Thursday, November 10, 2016

November 7, 1940: Galloping Gertie

Thursday 7 November 1940

7 November 1940 Tacoma Narrows Bridge Galloping Gertie
"Galloping Gertie" in its last moments.
Italian/Greek Campaign: The slow Italian advance against stiffening Greek resistance reaches its point of maximum advance along the coast on 7 November 1940. The Italians that have crossed the Kalamas River reach Margariti, Greece. On the Greek side, the Thesprotia Sector begins receiving reinforcements from Katsimitros. On the other fronts, the situation remains unchanged, with the Greeks gradually destroying the remnants of the Julia Division on the Pindus front.

The RAF raids Valona, Albania, a big Valona airbase. The planes come in low and strafe the field in addition to bombing it.

European Air Operations: After dark, RAF Bomber Command sends 50 bombers against the Krupp munitions factory at Essen, synthetic oil installations at Cologne, Dusseldorf blast furnaces, the Oberhausen docks in the Dortmund-Ems Canal, the port of Duisburg, Dunkirk Harbor, Lorient U-boat installations, and various airfields in northwestern Europe.

The Luftwaffe attacks across the Thames Estuary and sends two attacks against Portsmouth. The attacks accomplish little. After dark, the Luftwaffe concentrates on London, hitting a children's hospital, and sends a few bombers against the Midlands and southwest. Overall, the Luftwaffe loses seven planes and the RAF five.

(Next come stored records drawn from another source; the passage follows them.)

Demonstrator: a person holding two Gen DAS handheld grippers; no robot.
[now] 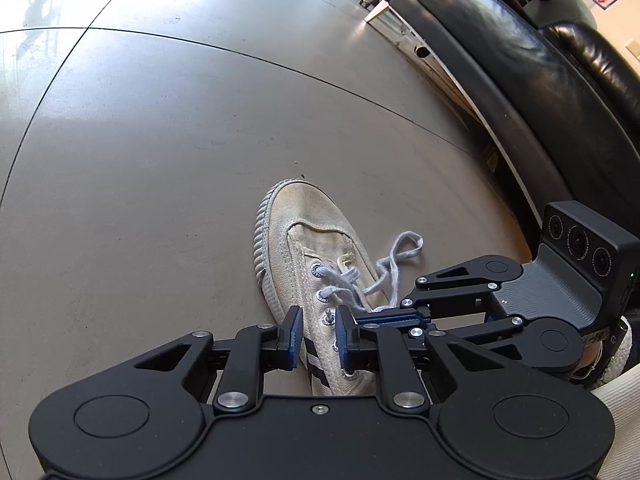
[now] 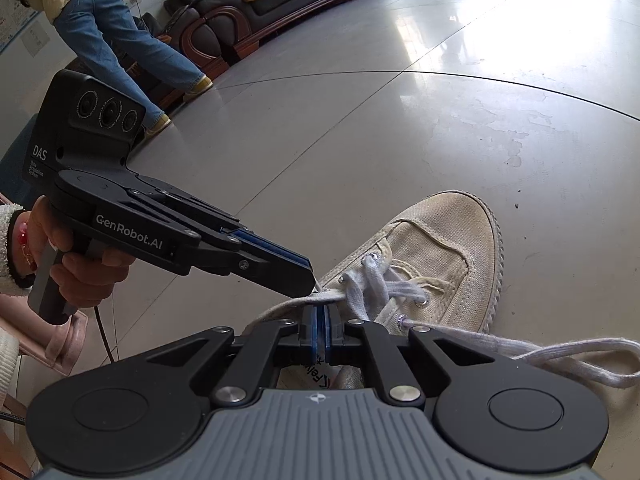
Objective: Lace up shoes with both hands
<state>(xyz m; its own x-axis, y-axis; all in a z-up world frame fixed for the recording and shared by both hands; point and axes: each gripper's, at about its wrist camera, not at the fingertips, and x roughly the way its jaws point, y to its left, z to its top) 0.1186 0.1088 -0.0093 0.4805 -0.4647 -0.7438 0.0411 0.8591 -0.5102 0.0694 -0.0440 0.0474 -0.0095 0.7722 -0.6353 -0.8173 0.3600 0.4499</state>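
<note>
A worn cream canvas shoe (image 1: 304, 216) (image 2: 440, 232) lies on the floor with its toe pointing away. A pale grey lace (image 1: 400, 248) (image 2: 560, 352) is threaded through the front eyelets, and its free end loops off to the right. My left gripper (image 1: 320, 336) (image 2: 308, 276) hovers over the eyelet row with its pads a little apart, and nothing is pressed between them. In the right wrist view its tip touches a flat lace strand. My right gripper (image 2: 322, 328) (image 1: 358, 319) is just beside it, pads nearly together. That strand crosses just beyond its tips, and a pinch does not show.
A black leather sofa (image 1: 540, 80) runs along the right in the left wrist view. A person in jeans (image 2: 112, 32) stands at the back left near a wood-framed sofa (image 2: 240, 8). A hand (image 2: 80, 264) holds the left gripper above a pink slipper (image 2: 60, 340). Grey floor tiles (image 1: 200, 120) surround the shoe.
</note>
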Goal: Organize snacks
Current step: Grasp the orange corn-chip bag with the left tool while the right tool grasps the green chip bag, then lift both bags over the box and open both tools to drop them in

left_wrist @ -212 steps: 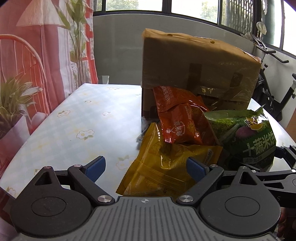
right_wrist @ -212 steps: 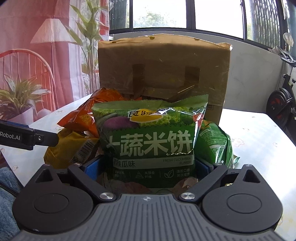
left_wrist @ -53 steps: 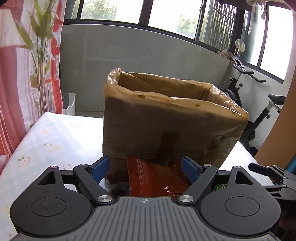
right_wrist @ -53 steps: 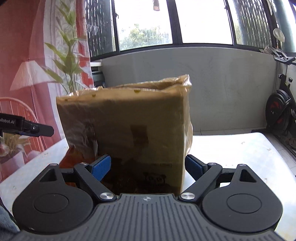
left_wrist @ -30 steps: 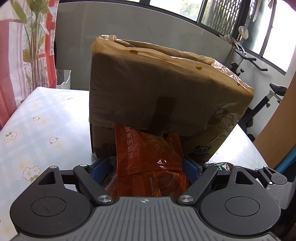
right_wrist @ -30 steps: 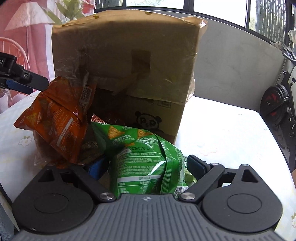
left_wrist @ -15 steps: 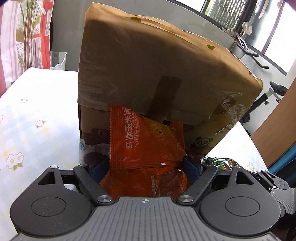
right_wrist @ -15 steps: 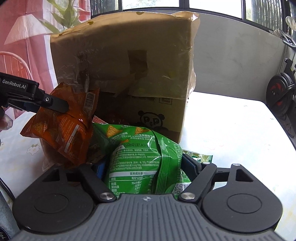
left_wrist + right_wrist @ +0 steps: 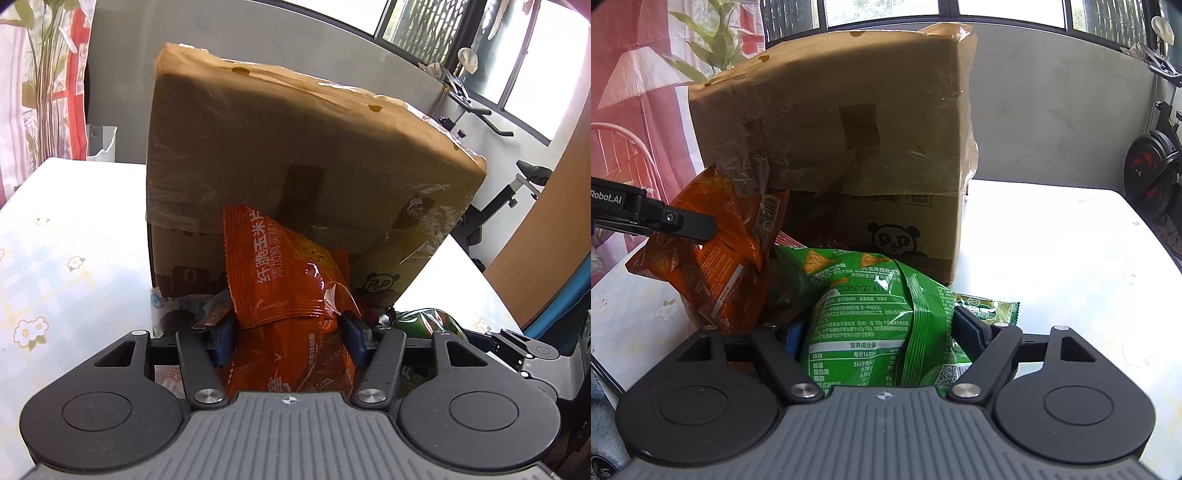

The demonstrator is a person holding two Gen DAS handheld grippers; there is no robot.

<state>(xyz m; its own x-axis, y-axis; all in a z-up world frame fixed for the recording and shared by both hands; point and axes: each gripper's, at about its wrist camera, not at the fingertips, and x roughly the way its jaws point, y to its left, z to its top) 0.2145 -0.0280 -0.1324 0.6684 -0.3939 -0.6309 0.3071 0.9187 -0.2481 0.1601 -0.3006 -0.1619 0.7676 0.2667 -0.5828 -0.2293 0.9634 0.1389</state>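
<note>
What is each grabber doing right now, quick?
Left gripper: closing on the orange snack bag between its jaws.
Right gripper: shut on the green snack bag.

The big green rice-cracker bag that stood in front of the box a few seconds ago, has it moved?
Yes. It no longer stands before the cardboard box; a different green bag sits there, between the right gripper fingers.
</note>
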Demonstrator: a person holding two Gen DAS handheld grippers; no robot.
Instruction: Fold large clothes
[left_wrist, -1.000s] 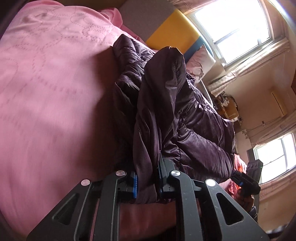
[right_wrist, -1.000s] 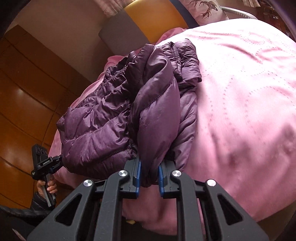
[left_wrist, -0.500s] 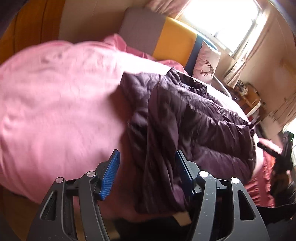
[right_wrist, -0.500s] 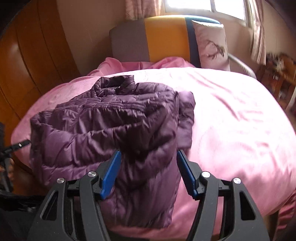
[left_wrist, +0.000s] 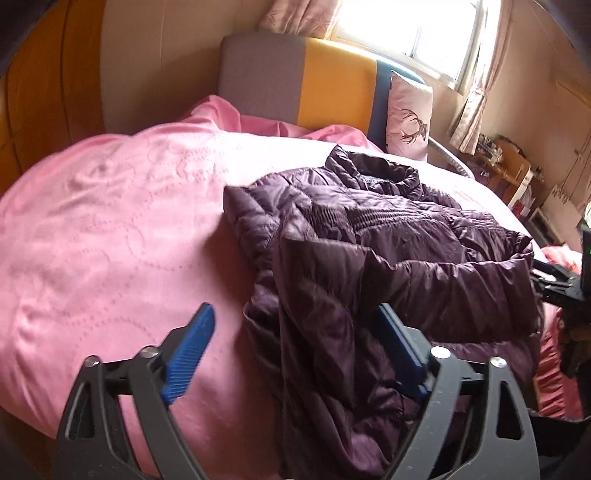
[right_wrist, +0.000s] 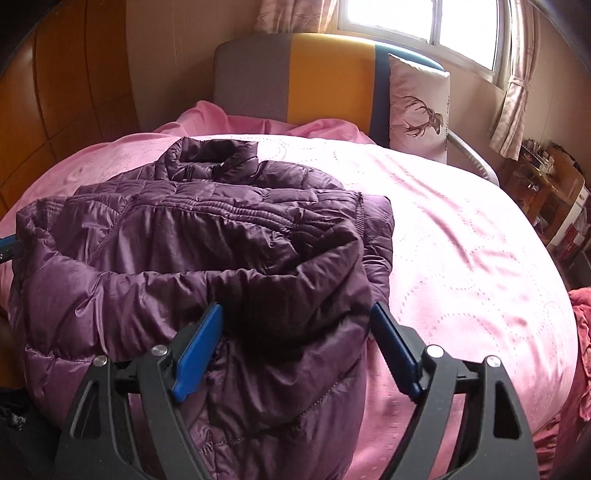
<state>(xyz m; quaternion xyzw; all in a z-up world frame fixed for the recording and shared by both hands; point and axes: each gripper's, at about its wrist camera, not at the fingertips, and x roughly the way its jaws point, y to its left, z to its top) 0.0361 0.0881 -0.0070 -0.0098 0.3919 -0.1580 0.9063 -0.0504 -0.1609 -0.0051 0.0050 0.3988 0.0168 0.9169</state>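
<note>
Both jaws spread, gripping nothing — left hand-held gripper (left_wrist: 295, 354) and right hand-held gripper (right_wrist: 295, 347) over purple jacket (right_wrist: 192, 236) on pink bed (right_wrist: 461, 258)

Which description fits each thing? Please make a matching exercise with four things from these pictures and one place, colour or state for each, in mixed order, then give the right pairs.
Things:
1. jacket
2. bedspread
3. pillow
4. right gripper

Descriptions:
A. pink, covers the bed
B. open, fingers apart over the near edge of the jacket
C. dark purple, quilted, lies on the bed with a sleeve folded across
D. pale, with a deer picture, stands against the headboard

Pairs: 1-C, 2-A, 3-D, 4-B
</note>
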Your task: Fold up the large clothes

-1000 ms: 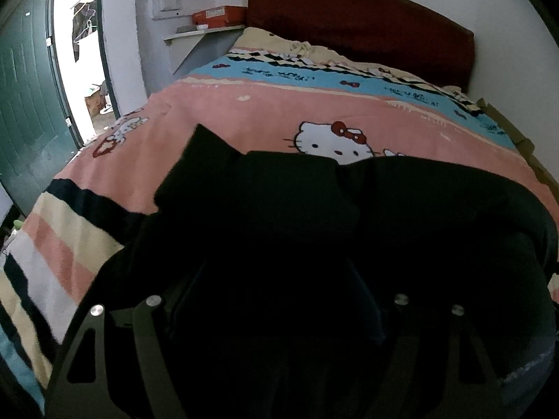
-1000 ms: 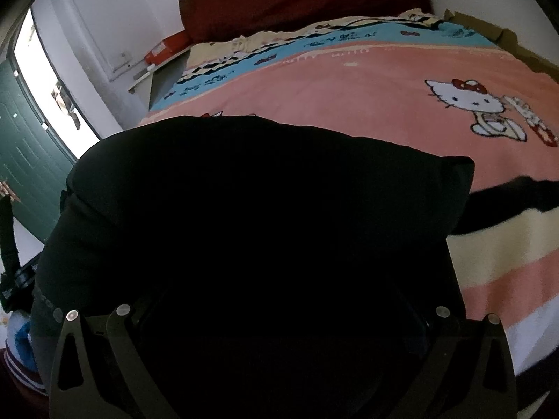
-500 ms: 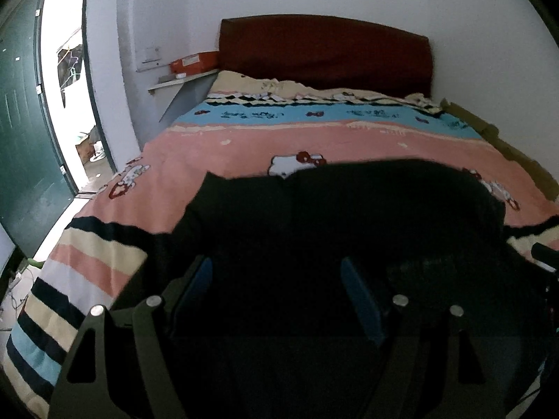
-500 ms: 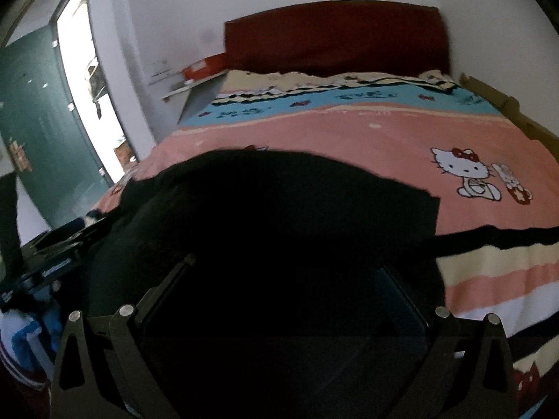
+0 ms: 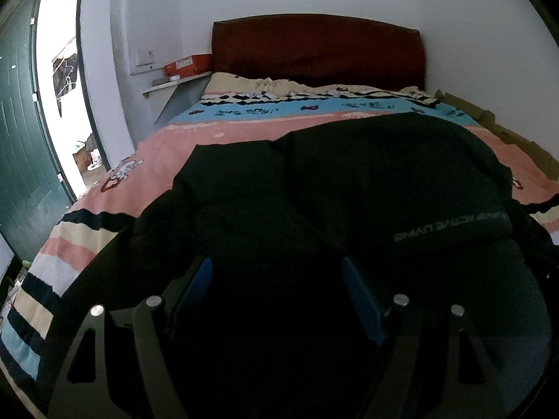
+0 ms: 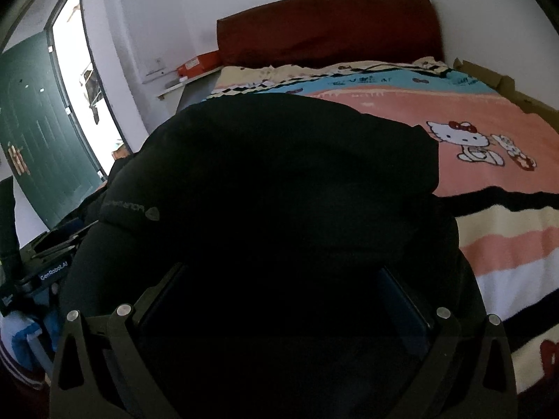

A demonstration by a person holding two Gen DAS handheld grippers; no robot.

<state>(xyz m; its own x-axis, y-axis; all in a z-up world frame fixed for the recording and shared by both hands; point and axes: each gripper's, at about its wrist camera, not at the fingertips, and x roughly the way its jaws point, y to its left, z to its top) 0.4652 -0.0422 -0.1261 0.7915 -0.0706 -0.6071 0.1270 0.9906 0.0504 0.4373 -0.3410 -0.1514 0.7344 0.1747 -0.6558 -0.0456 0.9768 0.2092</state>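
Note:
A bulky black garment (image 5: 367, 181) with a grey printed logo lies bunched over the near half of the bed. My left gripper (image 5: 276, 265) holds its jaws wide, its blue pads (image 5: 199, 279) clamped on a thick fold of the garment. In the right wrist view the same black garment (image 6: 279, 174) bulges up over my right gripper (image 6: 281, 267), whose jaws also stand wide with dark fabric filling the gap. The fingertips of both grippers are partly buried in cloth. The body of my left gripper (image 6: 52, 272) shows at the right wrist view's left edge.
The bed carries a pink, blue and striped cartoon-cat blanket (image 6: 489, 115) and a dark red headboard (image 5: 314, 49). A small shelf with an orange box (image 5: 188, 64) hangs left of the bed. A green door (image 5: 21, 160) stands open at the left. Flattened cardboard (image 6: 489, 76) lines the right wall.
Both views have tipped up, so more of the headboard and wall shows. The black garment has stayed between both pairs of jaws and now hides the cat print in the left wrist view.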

Ten-victory ace Wilhelm Müller is killed in combat over England.

7 November 1940 Tacoma Narrows Bridge Galloping Gertie
The Tacoma Narrows Bridge giving a vivid demonstration of the aeroelastic principle and resonance.
Battle of the Atlantic: The Luftwaffe (KGr 506) attacks Convoy FS 28. It bombs and damages 1673 ton British freighter Astrologer. The crew manages to beach the ship, but a storm wrecks it on the 15th. Everyone survives. Other ships in the convoy also are damaged: 1993 ton British freighter Dago II and 2163 ton British freighter Medee. The Germans lose a Junkers Ju 88 to gunfire from sloop HMS Egret, which takes some damage.

British 2645 ton freighter Herland hits a mine and sinks in the Thames Estuary northeast of Sheerness, Kent. There are 18 deaths.

Free French 350 ton auxiliary minesweeper Poulmic hits a mine and sinks in the English Channel off Plymouth, Devon. There are 7 survivors and 11 men perish.

Royal Navy 99 ton trawler HMT Reed hits a mine and sinks in the North Sea off Clacton-on-Sea, Essex. All 15 onboard perish.

Royal Navy 364 ton trawler HMT William Wesney hits a mine and sinks in the North Sea off Felixstowe, Suffolk. There are five men dead, the survivors are picked up by HMS Sheldrake and two nearby trawlers.

Royal Navy submarine HMS Swordfish hits a mine and sinks in the English Channel off St. Catherine's Point, Isle of Wight. All 41 crew perish.

Working in conjunction, an RAF Supermarine Walrus and destroyer HMS Milford damage Vichy French submarine Poncelet off Gabon. The submarine manages to surface, and then the crew scuttles the sub later. The crew is picked up by HMS Foxhound and Fortune except for Commander de Saussine, who intentionally goes down with his ship.

Early in the morning just past midnight, German torpedo boat T-6 hits a mine and sinks in the North Sea forty miles off Kinnaird Head, Aberdeenshire. The torpedo boat is traveling with several other torpedo boats ( T.1, T.4, T.9, T.10 of the 1st Torpedo Boat Flotilla and T.6, T.7, T.8 of the 2nd Torpedo Boat Flotilla) operating out of Trondheim on a sweep off the Scottish coast. T=7 and T-8 pick up the survivors and then head back to France.

Royal Navy submarine Utmost, damaged in the Bay of Biscay on the 6th in a "friendly fire" incident by HMS Encounter, makes it to Gibraltar.

Convoy FS 330 departs from Methil.

U-551 (Kapitänleutnant Karl Schrott) is commissioned.

Royal Navy minesweeper HMS Bangor (J 00, Commander Jack Peterson) is commissioned.

American submarine USS Gar is launched. It has been sponsored by the wife of  Rear Admiral George Pettengill.

7 November 1940 USS Gar
USS Gar is launched.
Battle of the Mediterranean: The Italians attempt to retake Gallabat, on the Abyssinia/Sudan border, which the British have just taken. There are fierce dogfights overhead. The 10th Indian Brigade which took the base finally retreats under pressure due to tank losses and RAF losses. At the end of the day, the Italians occupy the town.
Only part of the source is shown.